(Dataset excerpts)
··········

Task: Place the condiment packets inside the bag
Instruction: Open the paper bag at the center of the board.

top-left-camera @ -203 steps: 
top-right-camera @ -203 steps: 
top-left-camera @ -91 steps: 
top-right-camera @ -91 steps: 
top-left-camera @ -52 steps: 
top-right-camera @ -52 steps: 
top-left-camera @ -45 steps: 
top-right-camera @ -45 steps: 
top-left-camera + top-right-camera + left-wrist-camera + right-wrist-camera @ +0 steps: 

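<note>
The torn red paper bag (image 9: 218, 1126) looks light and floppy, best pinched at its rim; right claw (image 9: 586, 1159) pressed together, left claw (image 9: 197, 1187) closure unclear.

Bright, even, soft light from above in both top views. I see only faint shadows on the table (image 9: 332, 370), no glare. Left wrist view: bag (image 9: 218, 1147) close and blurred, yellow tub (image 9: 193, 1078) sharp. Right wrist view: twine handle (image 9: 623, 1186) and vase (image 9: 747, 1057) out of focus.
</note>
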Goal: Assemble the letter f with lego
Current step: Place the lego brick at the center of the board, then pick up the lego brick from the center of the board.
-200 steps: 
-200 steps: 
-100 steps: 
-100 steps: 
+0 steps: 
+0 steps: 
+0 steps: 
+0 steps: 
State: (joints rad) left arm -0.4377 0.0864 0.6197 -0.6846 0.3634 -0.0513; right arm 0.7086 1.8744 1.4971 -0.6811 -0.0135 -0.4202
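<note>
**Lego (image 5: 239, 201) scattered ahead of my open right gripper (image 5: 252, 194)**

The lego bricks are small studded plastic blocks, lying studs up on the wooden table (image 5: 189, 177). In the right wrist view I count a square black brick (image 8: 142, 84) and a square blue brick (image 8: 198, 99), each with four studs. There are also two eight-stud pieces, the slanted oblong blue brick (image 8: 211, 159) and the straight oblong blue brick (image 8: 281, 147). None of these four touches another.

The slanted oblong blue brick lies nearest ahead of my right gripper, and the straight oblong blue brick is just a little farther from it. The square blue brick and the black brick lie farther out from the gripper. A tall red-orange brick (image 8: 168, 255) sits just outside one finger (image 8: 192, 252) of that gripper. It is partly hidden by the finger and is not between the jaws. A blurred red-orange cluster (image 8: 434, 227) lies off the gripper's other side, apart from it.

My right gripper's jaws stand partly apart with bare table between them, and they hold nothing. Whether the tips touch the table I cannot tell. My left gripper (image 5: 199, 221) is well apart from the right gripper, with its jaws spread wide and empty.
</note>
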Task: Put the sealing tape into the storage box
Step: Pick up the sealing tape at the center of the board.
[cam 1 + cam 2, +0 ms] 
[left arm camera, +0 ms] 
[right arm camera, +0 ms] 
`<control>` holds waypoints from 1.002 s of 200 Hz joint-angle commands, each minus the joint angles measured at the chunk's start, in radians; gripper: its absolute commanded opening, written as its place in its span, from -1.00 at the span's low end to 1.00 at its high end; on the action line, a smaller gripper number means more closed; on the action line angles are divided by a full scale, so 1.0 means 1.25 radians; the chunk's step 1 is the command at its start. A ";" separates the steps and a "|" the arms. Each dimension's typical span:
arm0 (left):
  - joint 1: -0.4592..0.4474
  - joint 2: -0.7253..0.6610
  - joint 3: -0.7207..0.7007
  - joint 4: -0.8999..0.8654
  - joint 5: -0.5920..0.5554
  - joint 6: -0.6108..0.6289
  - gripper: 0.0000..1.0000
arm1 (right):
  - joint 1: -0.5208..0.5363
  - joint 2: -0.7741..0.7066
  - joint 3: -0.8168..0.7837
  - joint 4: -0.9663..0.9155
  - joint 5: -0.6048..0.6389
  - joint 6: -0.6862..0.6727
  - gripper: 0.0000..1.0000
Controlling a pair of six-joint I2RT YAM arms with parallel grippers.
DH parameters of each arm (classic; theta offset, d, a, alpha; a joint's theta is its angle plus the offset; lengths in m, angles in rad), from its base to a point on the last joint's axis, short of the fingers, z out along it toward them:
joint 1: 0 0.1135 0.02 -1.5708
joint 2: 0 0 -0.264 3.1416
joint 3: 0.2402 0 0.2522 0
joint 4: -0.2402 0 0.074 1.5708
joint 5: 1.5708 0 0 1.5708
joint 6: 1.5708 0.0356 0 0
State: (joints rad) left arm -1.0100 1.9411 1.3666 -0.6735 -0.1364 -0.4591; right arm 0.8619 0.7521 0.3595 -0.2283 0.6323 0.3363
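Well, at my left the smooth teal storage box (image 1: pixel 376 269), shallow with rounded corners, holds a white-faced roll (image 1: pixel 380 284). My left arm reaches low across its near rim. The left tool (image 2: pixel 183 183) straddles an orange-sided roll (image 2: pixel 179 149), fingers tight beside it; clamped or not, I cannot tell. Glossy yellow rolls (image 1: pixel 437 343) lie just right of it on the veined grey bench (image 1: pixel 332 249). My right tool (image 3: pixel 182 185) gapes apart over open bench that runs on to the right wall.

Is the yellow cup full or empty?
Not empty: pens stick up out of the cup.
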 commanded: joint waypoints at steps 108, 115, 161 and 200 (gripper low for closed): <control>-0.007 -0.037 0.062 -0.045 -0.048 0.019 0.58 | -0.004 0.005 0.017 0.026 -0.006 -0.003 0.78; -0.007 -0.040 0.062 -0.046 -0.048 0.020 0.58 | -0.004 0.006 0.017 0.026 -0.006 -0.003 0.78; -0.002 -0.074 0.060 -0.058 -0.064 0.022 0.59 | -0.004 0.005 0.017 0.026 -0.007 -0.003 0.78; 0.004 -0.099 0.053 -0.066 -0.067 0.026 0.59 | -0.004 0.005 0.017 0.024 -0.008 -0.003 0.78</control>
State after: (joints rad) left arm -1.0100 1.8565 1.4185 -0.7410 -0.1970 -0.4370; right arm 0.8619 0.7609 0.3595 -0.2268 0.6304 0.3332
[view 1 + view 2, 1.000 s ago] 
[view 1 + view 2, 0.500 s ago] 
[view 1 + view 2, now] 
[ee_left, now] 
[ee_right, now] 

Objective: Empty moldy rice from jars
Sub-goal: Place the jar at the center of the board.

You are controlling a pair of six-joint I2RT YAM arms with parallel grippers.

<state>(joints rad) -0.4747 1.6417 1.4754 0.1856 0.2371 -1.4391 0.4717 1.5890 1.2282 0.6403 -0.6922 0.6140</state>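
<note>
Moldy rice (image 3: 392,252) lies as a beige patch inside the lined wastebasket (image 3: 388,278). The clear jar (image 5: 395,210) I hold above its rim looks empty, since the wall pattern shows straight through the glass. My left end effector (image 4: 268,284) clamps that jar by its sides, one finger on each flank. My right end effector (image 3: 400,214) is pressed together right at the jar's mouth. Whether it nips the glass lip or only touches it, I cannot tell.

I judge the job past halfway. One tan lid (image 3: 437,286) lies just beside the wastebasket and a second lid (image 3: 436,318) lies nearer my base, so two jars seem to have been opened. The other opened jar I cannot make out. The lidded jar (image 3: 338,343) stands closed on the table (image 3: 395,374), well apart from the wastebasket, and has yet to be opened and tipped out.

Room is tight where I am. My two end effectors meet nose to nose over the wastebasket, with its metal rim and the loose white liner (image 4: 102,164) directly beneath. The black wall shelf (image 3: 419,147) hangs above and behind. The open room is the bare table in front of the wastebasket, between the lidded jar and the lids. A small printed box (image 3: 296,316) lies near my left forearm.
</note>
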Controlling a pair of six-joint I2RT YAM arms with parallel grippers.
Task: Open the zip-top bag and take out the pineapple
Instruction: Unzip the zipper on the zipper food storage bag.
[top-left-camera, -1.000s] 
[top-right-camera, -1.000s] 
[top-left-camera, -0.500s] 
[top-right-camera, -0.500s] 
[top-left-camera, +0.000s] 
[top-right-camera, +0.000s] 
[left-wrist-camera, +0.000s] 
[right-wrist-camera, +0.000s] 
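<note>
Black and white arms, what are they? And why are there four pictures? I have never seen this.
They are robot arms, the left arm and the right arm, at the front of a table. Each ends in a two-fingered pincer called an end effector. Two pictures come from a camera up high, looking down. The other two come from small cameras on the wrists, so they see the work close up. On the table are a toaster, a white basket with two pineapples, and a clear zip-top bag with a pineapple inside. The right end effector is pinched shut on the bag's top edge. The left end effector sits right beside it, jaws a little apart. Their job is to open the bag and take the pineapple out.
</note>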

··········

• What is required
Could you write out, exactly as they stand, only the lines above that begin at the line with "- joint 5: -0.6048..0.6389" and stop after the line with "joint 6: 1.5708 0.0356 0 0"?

• Finished task
  - joint 5: -0.6048..0.6389
  - joint 6: -0.6862..0.6727
  - gripper: 0.0000..1.0000
Controlling a pair of six-joint I2RT YAM arms with parallel grippers.
DH parameters of each arm (classic; theta offset, d, a, alpha; a joint's theta is its angle plus the offset; lengths in m, angles in rad), from its base to a point on the last joint's axis, short of the fingers, z out along it toward them:
joint 1: 0 0.1135 0.02 -1.5708
joint 2: 0 0 -0.264 3.1416
joint 3: 0.2402 0 0.2522 0
joint 4: -0.2402 0 0.074 1.5708
joint 5: 1.5708 0 0 1.5708
joint 6: 1.5708 0.0356 0 0

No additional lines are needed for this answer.